TASK OBJECTIVE - When the word "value" appears in a line of the data below, list that line.
### INFORMATION SUPPLIED ###
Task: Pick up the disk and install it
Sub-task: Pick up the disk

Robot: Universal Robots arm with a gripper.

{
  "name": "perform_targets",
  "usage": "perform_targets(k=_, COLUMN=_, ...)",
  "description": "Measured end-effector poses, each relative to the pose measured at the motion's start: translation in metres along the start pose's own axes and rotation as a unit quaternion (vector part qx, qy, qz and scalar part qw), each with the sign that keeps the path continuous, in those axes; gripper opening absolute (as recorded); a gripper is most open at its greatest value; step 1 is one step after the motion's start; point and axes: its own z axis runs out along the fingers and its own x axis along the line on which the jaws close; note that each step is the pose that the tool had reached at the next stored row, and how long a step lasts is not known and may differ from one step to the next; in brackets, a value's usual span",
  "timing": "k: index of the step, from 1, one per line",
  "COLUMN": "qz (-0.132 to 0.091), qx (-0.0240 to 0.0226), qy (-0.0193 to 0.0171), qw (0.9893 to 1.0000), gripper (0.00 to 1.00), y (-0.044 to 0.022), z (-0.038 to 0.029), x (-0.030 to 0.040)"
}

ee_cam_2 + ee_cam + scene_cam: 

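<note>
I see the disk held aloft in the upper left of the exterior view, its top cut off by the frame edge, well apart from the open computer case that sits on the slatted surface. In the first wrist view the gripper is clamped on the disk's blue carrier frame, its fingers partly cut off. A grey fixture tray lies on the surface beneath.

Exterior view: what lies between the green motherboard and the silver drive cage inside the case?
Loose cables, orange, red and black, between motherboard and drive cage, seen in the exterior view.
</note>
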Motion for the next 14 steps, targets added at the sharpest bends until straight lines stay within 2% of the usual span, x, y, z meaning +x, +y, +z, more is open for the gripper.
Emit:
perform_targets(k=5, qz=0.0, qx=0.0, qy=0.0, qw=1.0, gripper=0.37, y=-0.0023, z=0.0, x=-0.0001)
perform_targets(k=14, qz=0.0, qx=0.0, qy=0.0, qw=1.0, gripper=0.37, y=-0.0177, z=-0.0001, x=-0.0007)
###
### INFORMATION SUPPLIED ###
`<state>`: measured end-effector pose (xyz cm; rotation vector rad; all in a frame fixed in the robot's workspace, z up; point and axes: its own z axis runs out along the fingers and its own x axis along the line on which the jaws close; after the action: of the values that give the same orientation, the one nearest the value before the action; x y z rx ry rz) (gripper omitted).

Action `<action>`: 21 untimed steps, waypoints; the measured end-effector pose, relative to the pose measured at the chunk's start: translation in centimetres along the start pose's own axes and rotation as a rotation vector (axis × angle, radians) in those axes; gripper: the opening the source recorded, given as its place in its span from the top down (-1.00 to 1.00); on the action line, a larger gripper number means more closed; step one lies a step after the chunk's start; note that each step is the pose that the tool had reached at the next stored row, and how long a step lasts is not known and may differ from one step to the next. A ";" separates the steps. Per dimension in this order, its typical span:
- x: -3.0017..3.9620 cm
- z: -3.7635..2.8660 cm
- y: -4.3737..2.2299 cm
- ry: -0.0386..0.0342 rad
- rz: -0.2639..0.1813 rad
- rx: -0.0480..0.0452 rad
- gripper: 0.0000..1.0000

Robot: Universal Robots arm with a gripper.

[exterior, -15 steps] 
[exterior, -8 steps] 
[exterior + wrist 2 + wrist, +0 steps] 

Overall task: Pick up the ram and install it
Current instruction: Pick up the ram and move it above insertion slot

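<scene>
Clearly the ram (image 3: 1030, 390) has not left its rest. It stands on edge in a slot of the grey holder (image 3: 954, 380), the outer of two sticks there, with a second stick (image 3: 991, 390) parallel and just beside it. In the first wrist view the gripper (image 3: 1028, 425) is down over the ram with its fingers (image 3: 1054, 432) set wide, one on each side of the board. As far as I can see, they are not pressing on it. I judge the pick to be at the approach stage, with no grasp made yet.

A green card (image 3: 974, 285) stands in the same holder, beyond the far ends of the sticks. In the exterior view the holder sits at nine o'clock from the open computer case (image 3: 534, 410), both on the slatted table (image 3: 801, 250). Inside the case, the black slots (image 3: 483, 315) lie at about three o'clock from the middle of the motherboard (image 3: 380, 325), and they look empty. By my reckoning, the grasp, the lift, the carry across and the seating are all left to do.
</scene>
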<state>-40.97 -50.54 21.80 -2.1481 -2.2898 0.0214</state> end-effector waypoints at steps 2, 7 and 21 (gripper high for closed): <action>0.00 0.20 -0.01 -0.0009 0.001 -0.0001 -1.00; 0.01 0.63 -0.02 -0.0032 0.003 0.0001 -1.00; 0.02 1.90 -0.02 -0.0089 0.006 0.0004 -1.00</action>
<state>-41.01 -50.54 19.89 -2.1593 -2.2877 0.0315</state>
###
EXERCISE RESPONSE -
  "description": "Measured end-effector poses, each relative to the pose measured at the motion's start: translation in metres along the start pose's own axes and rotation as a unit quaternion (vector part qx, qy, qz and scalar part qw), each with the sign that keeps the path continuous, in those axes; gripper opening absolute (as recorded); a gripper is most open at its greatest value; step 1 is one step after the motion's start; point and axes: its own z axis runs out along the fingers and its own x axis along the line on which the jaws close; note that each step is the pose that the tool had reached at the next stored row, and how long a step lasts is not known and may differ from one step to the next; in brackets, a value's usual span",
`<state>`: measured end-effector pose (xyz cm; rotation vector rad; all in a frame fixed in the robot's workspace, z up; point and axes: its own z axis runs out along the fingers and its own x axis along the line on which the jaws close; after the action: of the values that give the same orientation, the one nearest the value before the action; x y z rx ry rz) (gripper omitted).

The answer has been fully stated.